Trocar dívida por educação é boa idéia

A iniciativa do ministro da Educação, Tarso Genro, de buscar uma troca de papéis da dívida externa por investimentos em educação é a mais corajosa e criativa providência tomada pelo governo Lula. Foi um governo desse tipo que 52 milhões de brasileiros elegeram em 2002.
A idéia é simples, troca-se um pedaço da dívida por um investimento monitorado em educação, ciência ou ambiente. A dívida externa pública brasileira está em US$ 114 bilhões. Se tudo der certo, pode-se tentar converter umas poucas centenas de milhões, não mais que isso. Esse estratagema é defendido pela Unesco e já foi usado em diversos países. Recentemente, a Argentina ganhou um refresco de US$ 60 milhões da Espanha.

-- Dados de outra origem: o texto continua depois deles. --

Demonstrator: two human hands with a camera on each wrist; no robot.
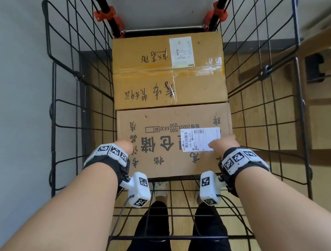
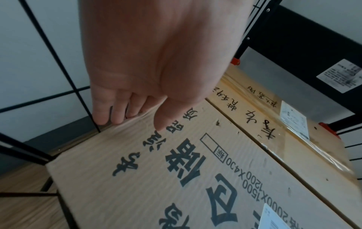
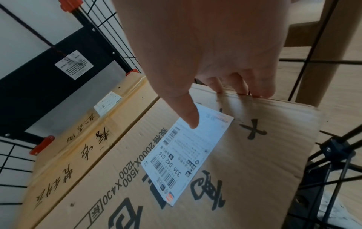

A engenharia financeira da transação requer paciência e tenacidade.
Grosseiramente, o estratagema funcionaria assim: um credor tem um papel de US$ 100. Passa-o a uma instituição por US$ 70 e ela obtém do governo devedor o compromisso de investir o equivalente a US$ 100 em projetos específicos. A quitação que ia para fora do país transforma-se inteira ou parcialmente num investimento interno.
Como diria Garrincha: combinaram com os russos? Essa é a parte difícil. Um investidor só será atraído para esse tipo de transação se perceber que um país incapaz de investir 5% do seu PIB em educação acaba não pagando o que deve. Em geral, o ciclo de endividamento/renegociação do andar de baixo mundial é de 25 ou 30 anos. (Na República, nenhum papel brasileiro com 30 anos de maturação chegou virgem ao vencimento. Houve moratória e/ou renegociação em 1982, 1964, 1937, 1931 e 1898.)
A idéia segundo a qual é preciso investir em educação para garantir o pagamento das dívidas não é da Unesco nem dos caloteiros. É da banca, em consórcio com o FMI.
Na sua primeira viagem à África, o presidente do Banco Mundial, James Wolfensohn, caiu na Costa do Marfim e no palácio versalhesco do presidente que se orgulhava de ter importado um cozinheiro francês. O banco lhe emprestara US$ 100 milhões para projetos educacionais e Wolfensohn perguntou aos seus sábios o que se fizera com o dinheiro. "É uma operação de ajuste", disseram-lhe. "Nós não podemos perdoar a dívida, então a gente faz assim." O esquema tinha até nome: "empréstimo defensivo". Era um cala-boca, destinado a evitar uma renegociação. O vice-presidente do banco para a África, Kim Jaycox, explicou melhor: "Se eu falar em alívio da dívida, o Ernie Stern me capa". (Ernie Stern era o segundo homem do Fundo Monetário Internacional.) Wolfensohn capou Jaycox, mas não se pode dizer que o Banco Mundial fechou de vez sua carteira de "empréstimos defensivos".
A ekipekonômika tem horror à idéia de discutir a dívida, a não ser para pagá-la com o rigor de banqueiro suíço e os juros de agiota marciano. Tinham desprezo pela redefinição junto ao FMI do conceito de investimento. Agora sustenta que a maracutaia concebida para proteger Marta Suplicy e Cesar Maia ampara-se na noção de que investimento em iluminação não pode ser considerado endividamento.
A proposta endossada por Tarso Genro não precisa ser agressiva nem megalomaníaca. Será eficaz na medida em que for serena, moldável aos interesses de todas as partes. É possível que o governo brasileiro, pagando juros de 19,25%, com um presidente que comprou um avião de emir do Golfo já não tenha muita autoridade para forçar uma negociação desse tipo. Tudo bem. O simples fato de o Brasil entrar na discussão por esse lado já mostra que, pelo menos nela, não fez a opção preferencial pelos banqueiros.